Saint John- and Waterloo-based MedReddie, which helps to streamline hospital procurement, has raised $1.55 million in equity financing and secured $500,000 in grants, bringing its latest round of capital to $2 million.

The equity round, announced Tuesday, was led by MaRS Investment Accelerator Fund, with participation from the New Brunswick Innovation Foundation, Business Development Bank of Canada’s Thrive Lab, and strategic angel investors. The company said the new capital will support international expansion and further development of its AI-driven procurement platform.

The raise follows MedReddie’s $782,000 pre-seed funding round in the summer of 2024, which included BDC’s Thrive Lab, The Firehood, New York-based Forum Ventures, NBIF and government grants. That earlier funding was used to grow the team and advance product development as the company moved to scale its presence in Canada and enter the U.S. hospital market.

“This high-potential company, and its Founder and CEO, Kara LeBlanc, represent the innovation and tech leadership that continues to emerge from Atlantic Canada,” said NBIF Chief Executive Jeff White in a press release. “MedReddie is addressing a pressing health-care system need, and this funding positions them to scale quickly and achieve real impact.”

MedReddie’s platform is designed to help hospitals and group purchasing organizations, or GPOs, manage increasingly complex purchasing decisions for medical technologies.
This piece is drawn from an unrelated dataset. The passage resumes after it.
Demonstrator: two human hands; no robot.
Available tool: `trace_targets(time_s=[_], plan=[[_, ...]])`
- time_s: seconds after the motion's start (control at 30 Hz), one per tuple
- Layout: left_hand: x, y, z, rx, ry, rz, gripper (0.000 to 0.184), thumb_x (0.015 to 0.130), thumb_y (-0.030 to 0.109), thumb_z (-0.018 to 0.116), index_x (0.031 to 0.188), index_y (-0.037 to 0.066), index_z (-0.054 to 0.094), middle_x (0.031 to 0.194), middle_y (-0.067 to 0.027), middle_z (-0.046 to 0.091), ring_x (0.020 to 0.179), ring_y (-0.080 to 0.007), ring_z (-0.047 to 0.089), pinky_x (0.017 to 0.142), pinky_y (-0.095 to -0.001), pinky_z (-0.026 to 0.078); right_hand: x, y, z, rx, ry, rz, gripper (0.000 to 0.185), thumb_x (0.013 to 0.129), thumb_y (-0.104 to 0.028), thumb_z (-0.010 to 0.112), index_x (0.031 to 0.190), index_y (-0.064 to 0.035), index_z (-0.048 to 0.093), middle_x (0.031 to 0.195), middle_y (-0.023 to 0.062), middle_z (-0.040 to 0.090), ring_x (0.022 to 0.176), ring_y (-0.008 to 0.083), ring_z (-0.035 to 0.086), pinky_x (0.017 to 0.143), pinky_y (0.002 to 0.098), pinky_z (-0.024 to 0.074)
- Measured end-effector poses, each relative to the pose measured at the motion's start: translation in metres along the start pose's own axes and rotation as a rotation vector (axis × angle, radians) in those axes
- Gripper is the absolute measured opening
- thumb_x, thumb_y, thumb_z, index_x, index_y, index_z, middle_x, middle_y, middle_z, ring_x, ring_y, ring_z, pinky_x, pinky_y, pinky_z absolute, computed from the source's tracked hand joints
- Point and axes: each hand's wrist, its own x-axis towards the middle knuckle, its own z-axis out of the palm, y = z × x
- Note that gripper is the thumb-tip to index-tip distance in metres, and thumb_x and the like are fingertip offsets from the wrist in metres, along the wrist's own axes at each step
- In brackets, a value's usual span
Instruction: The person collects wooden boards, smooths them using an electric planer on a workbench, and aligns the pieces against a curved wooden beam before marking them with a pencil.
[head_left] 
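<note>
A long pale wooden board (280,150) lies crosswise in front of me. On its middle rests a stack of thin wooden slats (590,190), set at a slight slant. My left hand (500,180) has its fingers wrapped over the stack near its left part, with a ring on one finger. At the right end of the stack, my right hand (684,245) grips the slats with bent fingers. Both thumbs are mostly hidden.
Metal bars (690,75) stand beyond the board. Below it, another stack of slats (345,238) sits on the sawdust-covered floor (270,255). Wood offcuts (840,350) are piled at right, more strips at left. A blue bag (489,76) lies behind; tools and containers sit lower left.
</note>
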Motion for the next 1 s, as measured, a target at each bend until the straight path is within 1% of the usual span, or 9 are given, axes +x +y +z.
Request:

Hospitals are contending with higher costs, supply chain uncertainty and tighter timelines to evaluate equipment and digital tools, while regulatory regimes in the United States and Europe are evolving.

The company’s AI agent generates sourcing documentation and aggregates regulatory, clinical and performance data into a single interface. MedReddie says this gives procurement teams a clearer view of options and helps them move more quickly on value-based purchasing decisions.

LeBlanc launched MedReddie after more than a decade working in medical procurement, including senior roles at Service New Brunswick. She created the company to address inefficiencies she observed in managing complex requests for proposals and contracts for large health systems.

The company’s clients include major group purchasing organizations and health systems representing thousands of hospitals across North America. MedReddie says its software has demonstrated improvements in both speed and data quality in complex procurement processes.

With the new funding, MedReddie plans to advance its international strategy, beginning with Europe. The company will showcase its platform at MedTech Europe’s Value-based Procurement conference in Brussels in December, where it intends to demonstrate how its AI system can support value-based procurement under European regulatory frameworks.

BDC’s Thrive Lab, which backs women-led businesses with a social impact lens, also highlighted the alignment between MedReddie’s mission and its mandate to support companies building data-driven tools for systemic challenges in healthcare.

Said MaRS Discovery District CEO Grace Lee Reynolds: “MedReddie is strengthening a part of the health system that has long needed better tools. Hospitals everywhere are under pressure to make high-quality decisions in a short window. MedReddie gives them the intelligence they need to reduce risk and improve outcomes.”